いつもなら長くても数分で、『治癒が終わった』という感覚になるのですが、十分経っても二十分経ってもその感覚が来ませんでした。
長丁場です。
わたくしはリコリスが急遽用意してくださった椅子に腰を落ち着け、治癒を続けました。
ご家族の方々がお茶やクッキーを用意して、ときどきわたくしの口許へ運んでくださいます。気力体力を奪われていたわたくしは糖分と水分を補給する度に生き返る心地でした。
「ペトラお嬢様、頑張ってください!!」
「すごいぜ、ペトラお嬢様! 根性ありますよ、あんたは!」
「ハクスリー公爵令嬢様、負けないでください!」
「すごいすごいっ! 見て、お母さん、アルの顔色がだんだん良くなってきているよ!」
「まぁ……本当だわ……」
「奇跡のようだ……」
リコリスやハンス、そしてご家族の応援を一身に背負ってーーーなんと夕方近くに、わたくしはようやく治癒完了の感覚を感じることができました。
もはやフラフラで目を開けるのも大変辛い、という中で、わたくしはベッドから起き上がる小さな男の子の姿を見ることが出来ました。

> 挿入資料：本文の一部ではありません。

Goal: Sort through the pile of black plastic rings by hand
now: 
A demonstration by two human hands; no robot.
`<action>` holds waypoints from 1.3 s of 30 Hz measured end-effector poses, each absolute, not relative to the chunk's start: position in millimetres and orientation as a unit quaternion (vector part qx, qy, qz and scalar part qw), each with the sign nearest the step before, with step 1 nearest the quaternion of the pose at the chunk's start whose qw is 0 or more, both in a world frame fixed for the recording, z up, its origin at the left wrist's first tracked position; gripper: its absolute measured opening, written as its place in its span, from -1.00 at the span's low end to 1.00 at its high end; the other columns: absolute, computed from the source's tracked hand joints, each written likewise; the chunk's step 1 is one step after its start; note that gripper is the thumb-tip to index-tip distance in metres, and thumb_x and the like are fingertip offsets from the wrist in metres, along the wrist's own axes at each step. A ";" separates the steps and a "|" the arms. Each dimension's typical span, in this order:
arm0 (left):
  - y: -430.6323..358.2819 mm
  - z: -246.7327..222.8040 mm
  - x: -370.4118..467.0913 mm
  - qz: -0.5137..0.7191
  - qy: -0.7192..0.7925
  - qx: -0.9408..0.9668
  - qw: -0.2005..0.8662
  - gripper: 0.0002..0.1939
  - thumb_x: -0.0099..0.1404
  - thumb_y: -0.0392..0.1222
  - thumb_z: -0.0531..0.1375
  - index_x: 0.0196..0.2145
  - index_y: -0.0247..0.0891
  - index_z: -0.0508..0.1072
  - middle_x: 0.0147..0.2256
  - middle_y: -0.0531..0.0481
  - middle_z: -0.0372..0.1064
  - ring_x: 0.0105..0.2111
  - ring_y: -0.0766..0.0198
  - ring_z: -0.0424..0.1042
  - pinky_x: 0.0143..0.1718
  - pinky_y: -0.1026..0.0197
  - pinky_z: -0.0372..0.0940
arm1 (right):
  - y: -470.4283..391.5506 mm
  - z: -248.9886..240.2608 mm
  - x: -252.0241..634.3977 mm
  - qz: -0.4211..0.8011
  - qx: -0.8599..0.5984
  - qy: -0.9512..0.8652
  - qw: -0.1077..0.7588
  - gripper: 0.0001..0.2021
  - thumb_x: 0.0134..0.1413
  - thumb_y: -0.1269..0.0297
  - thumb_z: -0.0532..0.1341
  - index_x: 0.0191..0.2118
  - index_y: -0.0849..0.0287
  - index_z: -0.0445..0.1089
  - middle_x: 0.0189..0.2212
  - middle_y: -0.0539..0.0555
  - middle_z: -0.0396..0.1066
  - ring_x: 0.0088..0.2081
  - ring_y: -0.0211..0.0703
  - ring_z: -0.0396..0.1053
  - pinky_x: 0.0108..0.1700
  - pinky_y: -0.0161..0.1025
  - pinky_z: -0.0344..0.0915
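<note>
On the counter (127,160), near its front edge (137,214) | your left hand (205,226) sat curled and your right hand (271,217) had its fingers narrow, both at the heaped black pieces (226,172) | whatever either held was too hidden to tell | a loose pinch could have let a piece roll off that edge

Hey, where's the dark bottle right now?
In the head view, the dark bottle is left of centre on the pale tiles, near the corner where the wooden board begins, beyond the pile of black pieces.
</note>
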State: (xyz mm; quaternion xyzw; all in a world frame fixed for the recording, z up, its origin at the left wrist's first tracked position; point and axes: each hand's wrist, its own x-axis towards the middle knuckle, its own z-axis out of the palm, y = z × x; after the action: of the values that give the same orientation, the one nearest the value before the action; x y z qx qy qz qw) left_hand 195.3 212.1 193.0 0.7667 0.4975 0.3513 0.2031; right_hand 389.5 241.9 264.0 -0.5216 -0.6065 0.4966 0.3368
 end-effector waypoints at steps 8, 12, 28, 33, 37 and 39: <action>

「あれ? 起きあがっても頭がいたくない……? おかあさん、おとうさん、ぼく、頭がいたくないよ!」
「まぁ! アル! アル、あなた本当に起き上がれるのね!」
「アルぅアルぅ、よかったねぇ、よかったねぇぇぇ、うわぁぁぁんっ」
「ありがとうございますっ、ペトラお嬢様……え? ペトラお嬢様!? 大丈夫ですか!?」
「うわぁぁぁ!? ハクスリー公爵令嬢様がぁぁぁ!?」
だんだん周囲の声が聞こえなくなり、わたくしはそのままブラックアウトいたしましたが。
あのとき嬉しそうに笑っていた弟さんの笑顔は、きっと忘れません。